* **What this task involves**
Transcribe all of the data, leaving nothing out and changing nothing.

* **Material provided**
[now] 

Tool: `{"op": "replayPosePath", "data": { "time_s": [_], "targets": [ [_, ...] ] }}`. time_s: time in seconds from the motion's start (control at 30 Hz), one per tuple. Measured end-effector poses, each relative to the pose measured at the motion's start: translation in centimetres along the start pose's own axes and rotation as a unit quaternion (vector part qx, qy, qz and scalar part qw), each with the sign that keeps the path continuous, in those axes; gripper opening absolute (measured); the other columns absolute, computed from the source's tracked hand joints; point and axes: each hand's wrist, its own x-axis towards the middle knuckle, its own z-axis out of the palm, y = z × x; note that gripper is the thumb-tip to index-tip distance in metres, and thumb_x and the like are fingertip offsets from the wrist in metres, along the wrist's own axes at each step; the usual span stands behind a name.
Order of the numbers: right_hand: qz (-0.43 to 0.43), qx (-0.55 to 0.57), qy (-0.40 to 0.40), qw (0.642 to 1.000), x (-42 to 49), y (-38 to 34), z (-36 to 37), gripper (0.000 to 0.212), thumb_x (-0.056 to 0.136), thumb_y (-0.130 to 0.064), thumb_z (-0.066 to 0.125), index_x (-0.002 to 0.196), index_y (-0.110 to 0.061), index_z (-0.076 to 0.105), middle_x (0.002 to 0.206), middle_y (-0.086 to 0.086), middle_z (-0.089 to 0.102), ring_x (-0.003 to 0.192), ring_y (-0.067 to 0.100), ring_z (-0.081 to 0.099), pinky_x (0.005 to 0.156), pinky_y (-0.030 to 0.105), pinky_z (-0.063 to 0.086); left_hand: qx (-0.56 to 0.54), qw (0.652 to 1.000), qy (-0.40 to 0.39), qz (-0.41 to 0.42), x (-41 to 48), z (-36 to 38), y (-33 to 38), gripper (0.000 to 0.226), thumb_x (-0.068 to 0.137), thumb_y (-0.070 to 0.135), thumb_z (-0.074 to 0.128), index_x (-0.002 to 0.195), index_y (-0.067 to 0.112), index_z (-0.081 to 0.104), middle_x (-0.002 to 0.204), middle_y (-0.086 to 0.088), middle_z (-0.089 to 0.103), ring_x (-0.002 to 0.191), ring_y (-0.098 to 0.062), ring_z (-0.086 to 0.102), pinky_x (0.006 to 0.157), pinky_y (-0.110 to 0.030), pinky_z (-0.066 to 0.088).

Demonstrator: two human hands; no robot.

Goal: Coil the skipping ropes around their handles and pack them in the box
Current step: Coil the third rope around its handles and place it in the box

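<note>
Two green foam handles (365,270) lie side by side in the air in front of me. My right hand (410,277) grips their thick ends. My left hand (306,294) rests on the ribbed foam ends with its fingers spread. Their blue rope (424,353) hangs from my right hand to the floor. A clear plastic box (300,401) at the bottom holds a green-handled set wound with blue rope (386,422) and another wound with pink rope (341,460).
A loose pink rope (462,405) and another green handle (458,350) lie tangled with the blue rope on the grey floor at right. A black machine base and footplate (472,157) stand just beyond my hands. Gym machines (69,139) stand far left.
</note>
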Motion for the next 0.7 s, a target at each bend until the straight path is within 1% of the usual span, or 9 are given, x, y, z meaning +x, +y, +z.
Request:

* **Response to the exercise**
[now] 

Tool: `{"op": "replayPosePath", "data": { "time_s": [_], "targets": [ [_, ...] ] }}`. time_s: time in seconds from the motion's start (control at 30 Hz), one per tuple. Measured end-effector poses, each relative to the pose measured at the motion's start: translation in centimetres along the start pose's own axes and rotation as a unit quaternion (vector part qx, qy, qz and scalar part qw), each with the sign that keeps the path continuous, in those axes; gripper opening absolute (measured); the other columns absolute, computed from the source's tracked hand joints; point and axes: each hand's wrist, its own x-axis towards the middle knuckle, its own z-axis out of the palm, y = z × x; note that gripper is the thumb-tip to index-tip distance in metres, and thumb_x and the like are fingertip offsets from the wrist in metres, along the wrist's own axes at each step; the usual span stands behind a name.
Order of the numbers: right_hand: qz (-0.43 to 0.43), qx (-0.55 to 0.57), qy (-0.40 to 0.40), qw (0.642 to 1.000), x (-42 to 49), y (-38 to 34), z (-36 to 37), gripper (0.000 to 0.212), thumb_x (-0.056 to 0.136), thumb_y (-0.130 to 0.064), thumb_z (-0.066 to 0.125), index_x (-0.002 to 0.196), index_y (-0.110 to 0.061), index_z (-0.076 to 0.105), middle_x (0.002 to 0.206), middle_y (-0.086 to 0.086), middle_z (-0.089 to 0.102), ring_x (-0.003 to 0.192), ring_y (-0.067 to 0.100), ring_z (-0.081 to 0.099), pinky_x (0.005 to 0.156), pinky_y (-0.030 to 0.105), pinky_z (-0.063 to 0.086); left_hand: qx (-0.56 to 0.54), qw (0.652 to 1.000), qy (-0.40 to 0.39), qz (-0.41 to 0.42), x (-41 to 48), z (-36 to 38), y (-33 to 38), gripper (0.000 to 0.226), thumb_x (-0.068 to 0.137), thumb_y (-0.070 to 0.135), thumb_z (-0.074 to 0.128), index_x (-0.002 to 0.195), index_y (-0.067 to 0.112), index_z (-0.081 to 0.104), middle_x (-0.002 to 0.204), middle_y (-0.086 to 0.088), middle_z (-0.089 to 0.103), ring_x (-0.002 to 0.191), ring_y (-0.098 to 0.062), ring_z (-0.086 to 0.102), pinky_x (0.006 to 0.157), pinky_y (-0.110 to 0.030), pinky_z (-0.066 to 0.088).

Demonstrator: two human hands; no robot.

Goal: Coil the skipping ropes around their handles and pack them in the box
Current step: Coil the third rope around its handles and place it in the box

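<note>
Two green foam handles (365,270) lie side by side in the air in front of me. My right hand (410,277) grips their thick ends. My left hand (306,294) rests on the ribbed foam ends with its fingers spread. Their blue rope (424,353) hangs from my right hand to the floor. A clear plastic box (300,401) at the bottom holds a green-handled set wound with blue rope (386,422) and another wound with pink rope (341,460).
A loose pink rope (462,405) and another green handle (458,350) lie tangled with the blue rope on the grey floor at right. A black machine base and footplate (472,157) stand just beyond my hands. Gym machines (69,139) stand far left.
</note>
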Motion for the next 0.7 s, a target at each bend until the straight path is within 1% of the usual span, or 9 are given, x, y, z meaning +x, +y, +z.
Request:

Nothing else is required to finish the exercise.